Greetings all. I am trying to help a friend ID a pistol acquired from an estate sale. It is originally the property of a police officer from the Los Angeles area, years and years ago. My first take on seeing it was that its a typical "Chief's Special" J-frame and I started looking up info on that. It has a 5-screw frame body and other features, but the serial number was way too high to jib with any of the timelines I found, so I showed a few pictures around.


















The serial number is "915XXX" and is matched on the cylinder face. There are no model numbers stamped anywhere and the frame/cylinder crane have assembly parts numbers on them. After showing a few pictures, someone told me it is actually a K Frame revolver possibly from around 1940-42. The serial number on the barrel does not match, and they said it could have been rebarreled from another 40's era pistol.

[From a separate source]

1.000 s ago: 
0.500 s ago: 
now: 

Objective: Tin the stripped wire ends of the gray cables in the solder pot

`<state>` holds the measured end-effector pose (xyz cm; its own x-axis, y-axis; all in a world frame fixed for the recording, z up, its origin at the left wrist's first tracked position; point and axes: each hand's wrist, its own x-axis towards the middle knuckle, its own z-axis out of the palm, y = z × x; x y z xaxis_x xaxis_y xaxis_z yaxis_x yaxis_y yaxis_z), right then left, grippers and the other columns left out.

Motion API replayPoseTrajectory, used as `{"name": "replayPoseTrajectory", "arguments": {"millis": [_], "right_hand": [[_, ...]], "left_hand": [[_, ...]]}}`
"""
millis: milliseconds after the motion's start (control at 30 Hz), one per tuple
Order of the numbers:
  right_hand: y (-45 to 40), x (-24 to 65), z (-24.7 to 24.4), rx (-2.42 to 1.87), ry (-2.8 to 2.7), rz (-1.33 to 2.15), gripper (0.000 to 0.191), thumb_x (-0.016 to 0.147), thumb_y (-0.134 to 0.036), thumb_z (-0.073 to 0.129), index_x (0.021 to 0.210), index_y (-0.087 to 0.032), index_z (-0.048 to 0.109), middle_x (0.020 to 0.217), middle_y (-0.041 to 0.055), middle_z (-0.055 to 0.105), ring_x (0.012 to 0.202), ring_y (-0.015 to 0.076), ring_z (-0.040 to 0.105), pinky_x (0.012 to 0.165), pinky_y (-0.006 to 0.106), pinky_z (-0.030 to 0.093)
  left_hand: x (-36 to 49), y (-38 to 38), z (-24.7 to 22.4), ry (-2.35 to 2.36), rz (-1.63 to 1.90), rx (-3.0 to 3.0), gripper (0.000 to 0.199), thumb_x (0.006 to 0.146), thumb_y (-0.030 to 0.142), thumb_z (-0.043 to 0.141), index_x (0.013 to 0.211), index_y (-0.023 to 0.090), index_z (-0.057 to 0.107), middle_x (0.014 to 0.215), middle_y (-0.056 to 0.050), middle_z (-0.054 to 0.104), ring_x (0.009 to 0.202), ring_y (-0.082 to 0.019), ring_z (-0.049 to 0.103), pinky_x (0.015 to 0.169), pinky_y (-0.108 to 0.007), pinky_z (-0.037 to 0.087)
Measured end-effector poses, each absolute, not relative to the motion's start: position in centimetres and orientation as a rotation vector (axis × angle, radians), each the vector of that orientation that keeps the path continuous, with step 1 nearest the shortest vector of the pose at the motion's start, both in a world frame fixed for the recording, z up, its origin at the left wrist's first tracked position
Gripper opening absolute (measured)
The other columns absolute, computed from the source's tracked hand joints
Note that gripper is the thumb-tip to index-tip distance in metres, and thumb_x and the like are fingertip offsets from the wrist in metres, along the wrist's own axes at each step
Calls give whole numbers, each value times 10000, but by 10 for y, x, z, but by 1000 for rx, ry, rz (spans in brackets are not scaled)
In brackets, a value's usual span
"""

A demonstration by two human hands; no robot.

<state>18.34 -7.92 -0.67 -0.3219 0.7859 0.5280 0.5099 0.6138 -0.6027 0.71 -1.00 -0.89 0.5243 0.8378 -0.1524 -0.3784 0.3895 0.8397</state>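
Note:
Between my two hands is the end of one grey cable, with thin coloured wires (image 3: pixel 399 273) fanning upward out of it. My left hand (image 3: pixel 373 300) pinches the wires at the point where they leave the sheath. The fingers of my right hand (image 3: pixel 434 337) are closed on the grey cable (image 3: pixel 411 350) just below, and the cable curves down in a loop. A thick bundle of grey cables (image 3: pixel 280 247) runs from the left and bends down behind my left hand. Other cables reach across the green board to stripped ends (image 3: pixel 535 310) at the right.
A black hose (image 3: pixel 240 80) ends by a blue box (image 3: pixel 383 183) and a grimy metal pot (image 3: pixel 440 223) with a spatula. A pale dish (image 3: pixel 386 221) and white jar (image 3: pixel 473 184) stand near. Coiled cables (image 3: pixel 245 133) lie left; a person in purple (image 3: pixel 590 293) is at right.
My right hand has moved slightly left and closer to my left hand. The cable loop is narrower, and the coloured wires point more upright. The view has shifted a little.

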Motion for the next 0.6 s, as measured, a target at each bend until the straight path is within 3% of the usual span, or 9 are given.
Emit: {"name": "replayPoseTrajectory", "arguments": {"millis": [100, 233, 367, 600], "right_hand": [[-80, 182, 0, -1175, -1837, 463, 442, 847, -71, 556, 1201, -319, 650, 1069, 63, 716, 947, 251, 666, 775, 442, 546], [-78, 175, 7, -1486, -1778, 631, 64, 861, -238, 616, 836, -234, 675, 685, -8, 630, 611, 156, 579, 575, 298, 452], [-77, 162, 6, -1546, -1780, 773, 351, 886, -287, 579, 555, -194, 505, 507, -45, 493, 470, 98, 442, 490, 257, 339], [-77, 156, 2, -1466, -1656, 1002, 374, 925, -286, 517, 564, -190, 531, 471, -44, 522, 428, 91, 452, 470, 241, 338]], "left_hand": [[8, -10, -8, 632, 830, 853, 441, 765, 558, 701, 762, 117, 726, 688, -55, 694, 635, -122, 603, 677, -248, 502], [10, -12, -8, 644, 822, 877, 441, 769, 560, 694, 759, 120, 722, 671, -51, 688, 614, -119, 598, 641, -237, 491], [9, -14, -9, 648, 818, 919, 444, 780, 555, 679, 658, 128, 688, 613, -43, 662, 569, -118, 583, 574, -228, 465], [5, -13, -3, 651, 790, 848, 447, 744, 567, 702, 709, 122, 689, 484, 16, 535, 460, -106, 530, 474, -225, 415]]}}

Anyone have any other information or references to point me to?


----------



## TedDeBearFrmHell (Jul 1, 2011)

looks like a m&p/model 10 thats been rebarreled and a trigger change


----------



## Steve M1911A1 (Feb 6, 2008)

Because your revolver seems to have once had a butt swivel (the hole for which seems now to be plugged) I suggest that it may originally have been a "Victory Model" made for the US military and for factory guards, which was modified and refinished privately after the end of WW2.

Smith & Wesson can supply you with considerably more information, if you give them the frame's serial number and some money.
They could also tell you the origin of the replacement barrel, since it, too, has a serial number.


----------



## sgms (Jun 2, 2010)

The serial number on the frame would be from 1940 -1945 while a low C number serial on he barrel would have been manufactured 1948-1951 so I think SteveM1911A1 is correct, you may also wish to try posting your pictures on the S&W forum some real smith experts there.


----------



## TedDeBearFrmHell (Jul 1, 2011)

Steve M1911A1 said:


> Because your revolver seems to have once had a butt swivel (the hole for which seems now to be plugged) I suggest that it may originally have been a "Victory Model" made for the US military and for factory guards, which was modified and refinished privately after the end of WW2.....


good eyes steve..... i missed the plug every time....


----------